Aim of the exercise —
An unaltered copy of every line below is the expected output.
* * * * * * * * *
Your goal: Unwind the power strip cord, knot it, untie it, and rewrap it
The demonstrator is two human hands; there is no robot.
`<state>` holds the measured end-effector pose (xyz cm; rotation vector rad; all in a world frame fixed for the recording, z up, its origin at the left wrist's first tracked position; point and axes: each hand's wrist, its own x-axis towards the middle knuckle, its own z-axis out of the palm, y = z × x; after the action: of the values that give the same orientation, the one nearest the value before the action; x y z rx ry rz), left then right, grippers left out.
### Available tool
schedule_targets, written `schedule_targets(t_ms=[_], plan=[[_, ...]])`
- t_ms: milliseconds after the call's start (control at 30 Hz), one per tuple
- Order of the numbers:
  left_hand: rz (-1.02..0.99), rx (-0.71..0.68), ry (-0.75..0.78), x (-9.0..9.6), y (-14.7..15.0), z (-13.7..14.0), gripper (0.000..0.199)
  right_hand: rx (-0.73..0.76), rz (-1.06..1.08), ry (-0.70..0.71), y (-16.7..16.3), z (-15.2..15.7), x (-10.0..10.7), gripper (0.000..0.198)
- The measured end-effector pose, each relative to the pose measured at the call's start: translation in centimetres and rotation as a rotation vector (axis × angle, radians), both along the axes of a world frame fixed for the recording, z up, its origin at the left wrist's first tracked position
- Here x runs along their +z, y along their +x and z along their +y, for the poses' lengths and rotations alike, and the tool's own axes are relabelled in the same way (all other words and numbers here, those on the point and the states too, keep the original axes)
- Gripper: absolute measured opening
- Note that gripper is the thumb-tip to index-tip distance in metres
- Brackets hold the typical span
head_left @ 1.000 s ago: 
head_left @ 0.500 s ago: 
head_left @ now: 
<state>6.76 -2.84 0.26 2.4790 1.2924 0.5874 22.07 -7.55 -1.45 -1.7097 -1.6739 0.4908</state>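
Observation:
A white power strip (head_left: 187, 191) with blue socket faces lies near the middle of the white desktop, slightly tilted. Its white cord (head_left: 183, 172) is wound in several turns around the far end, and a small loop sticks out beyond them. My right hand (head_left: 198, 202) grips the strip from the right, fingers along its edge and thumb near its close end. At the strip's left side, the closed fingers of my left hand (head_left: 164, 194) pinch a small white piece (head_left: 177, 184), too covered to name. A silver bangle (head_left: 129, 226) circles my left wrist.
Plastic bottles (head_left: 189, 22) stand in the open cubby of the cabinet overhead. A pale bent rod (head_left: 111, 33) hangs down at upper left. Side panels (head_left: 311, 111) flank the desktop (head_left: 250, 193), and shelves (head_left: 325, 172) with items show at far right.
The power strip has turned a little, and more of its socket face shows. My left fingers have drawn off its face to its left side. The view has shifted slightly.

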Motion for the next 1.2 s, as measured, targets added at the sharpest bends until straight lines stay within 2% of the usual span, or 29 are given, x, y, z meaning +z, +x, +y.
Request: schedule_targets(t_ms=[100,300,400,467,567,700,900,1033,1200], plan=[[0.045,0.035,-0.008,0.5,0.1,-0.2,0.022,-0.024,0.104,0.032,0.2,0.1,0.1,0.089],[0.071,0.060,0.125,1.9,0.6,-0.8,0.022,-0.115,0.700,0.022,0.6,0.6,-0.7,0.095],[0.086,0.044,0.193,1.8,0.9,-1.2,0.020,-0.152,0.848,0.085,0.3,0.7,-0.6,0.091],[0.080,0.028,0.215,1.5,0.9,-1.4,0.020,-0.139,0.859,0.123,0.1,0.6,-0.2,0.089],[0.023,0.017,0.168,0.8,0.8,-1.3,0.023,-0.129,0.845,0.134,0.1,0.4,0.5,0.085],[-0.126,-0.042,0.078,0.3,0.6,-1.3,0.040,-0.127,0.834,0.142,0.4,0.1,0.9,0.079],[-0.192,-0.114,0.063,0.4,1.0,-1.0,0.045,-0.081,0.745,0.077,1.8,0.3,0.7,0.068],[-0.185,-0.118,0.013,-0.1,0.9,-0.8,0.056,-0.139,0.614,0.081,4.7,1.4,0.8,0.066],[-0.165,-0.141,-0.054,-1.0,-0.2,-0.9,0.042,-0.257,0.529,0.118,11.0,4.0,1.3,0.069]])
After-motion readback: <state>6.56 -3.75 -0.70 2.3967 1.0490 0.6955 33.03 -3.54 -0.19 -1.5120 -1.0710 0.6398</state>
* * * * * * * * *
Solved problem —
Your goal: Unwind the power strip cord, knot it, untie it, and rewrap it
The demonstrator is two human hands; there is no robot.
`<state>` holds the measured end-effector pose (xyz cm; rotation vector rad; all in a world frame fixed for the recording, z up, its origin at the left wrist's first tracked position; point and axes: each hand's wrist, its own x-axis towards the middle knuckle, its own z-axis out of the palm, y = z × x; after the action: of the values that give the same orientation, the one nearest the value before the action; x y z rx ry rz), left then right, grippers left out.
### Available tool
schedule_targets, written `schedule_targets(t_ms=[_], plan=[[_, ...]])`
- t_ms: milliseconds after the call's start (control at 30 Hz), one per tuple
- Order of the numbers:
  left_hand: rz (-1.02..0.99), rx (-0.71..0.68), ry (-0.75..0.78), x (-9.0..9.6), y (-14.7..15.0), z (-13.7..14.0), gripper (0.000..0.199)
  right_hand: rx (-0.73..0.76), rz (-1.06..1.08), ry (-0.70..0.71), y (-16.7..16.3), z (-15.2..15.7), x (-10.0..10.7), gripper (0.000..0.198)
- The measured end-effector pose, each relative to the pose measured at the call's start: translation in centimetres and rotation as a rotation vector (axis × angle, radians), both along the axes of a world frame fixed for the recording, z up, its origin at the left wrist's first tracked position
- Here x runs along their +z, y along their +x and z along their +y, for the poses' lengths and rotations alike, and the tool's own axes are relabelled in the same way (all other words and numbers here, those on the point and the states too, keep the original axes)
- Gripper: absolute measured opening
- Note that gripper is the thumb-tip to index-tip distance in metres
- Brackets hold the typical span
head_left @ 1.000 s ago: 
head_left @ 0.500 s ago: 
head_left @ now: 
<state>6.76 -2.84 0.26 2.4790 1.2924 0.5874 22.07 -7.55 -1.45 -1.7097 -1.6739 0.4908</state>
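Observation:
A white power strip (head_left: 187, 191) with blue socket faces lies near the middle of the white desktop, slightly tilted. Its white cord (head_left: 183, 172) is wound in several turns around the far end, and a small loop sticks out beyond them. My right hand (head_left: 198, 202) grips the strip from the right, fingers along its edge and thumb near its close end. At the strip's left side, the closed fingers of my left hand (head_left: 164, 194) pinch a small white piece (head_left: 177, 184), too covered to name. A silver bangle (head_left: 129, 226) circles my left wrist.
Plastic bottles (head_left: 189, 22) stand in the open cubby of the cabinet overhead. A pale bent rod (head_left: 111, 33) hangs down at upper left. Side panels (head_left: 311, 111) flank the desktop (head_left: 250, 193), and shelves (head_left: 325, 172) with items show at far right.
The power strip has turned a little, and more of its socket face shows. My left fingers have drawn off its face to its left side. The view has shifted slightly.
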
Motion for the next 1.2 s, as measured, targets added at the sharpest bends until straight lines stay within 2% of the usual span, or 29 are given, x, y, z meaning +z, +x, +y.
Request: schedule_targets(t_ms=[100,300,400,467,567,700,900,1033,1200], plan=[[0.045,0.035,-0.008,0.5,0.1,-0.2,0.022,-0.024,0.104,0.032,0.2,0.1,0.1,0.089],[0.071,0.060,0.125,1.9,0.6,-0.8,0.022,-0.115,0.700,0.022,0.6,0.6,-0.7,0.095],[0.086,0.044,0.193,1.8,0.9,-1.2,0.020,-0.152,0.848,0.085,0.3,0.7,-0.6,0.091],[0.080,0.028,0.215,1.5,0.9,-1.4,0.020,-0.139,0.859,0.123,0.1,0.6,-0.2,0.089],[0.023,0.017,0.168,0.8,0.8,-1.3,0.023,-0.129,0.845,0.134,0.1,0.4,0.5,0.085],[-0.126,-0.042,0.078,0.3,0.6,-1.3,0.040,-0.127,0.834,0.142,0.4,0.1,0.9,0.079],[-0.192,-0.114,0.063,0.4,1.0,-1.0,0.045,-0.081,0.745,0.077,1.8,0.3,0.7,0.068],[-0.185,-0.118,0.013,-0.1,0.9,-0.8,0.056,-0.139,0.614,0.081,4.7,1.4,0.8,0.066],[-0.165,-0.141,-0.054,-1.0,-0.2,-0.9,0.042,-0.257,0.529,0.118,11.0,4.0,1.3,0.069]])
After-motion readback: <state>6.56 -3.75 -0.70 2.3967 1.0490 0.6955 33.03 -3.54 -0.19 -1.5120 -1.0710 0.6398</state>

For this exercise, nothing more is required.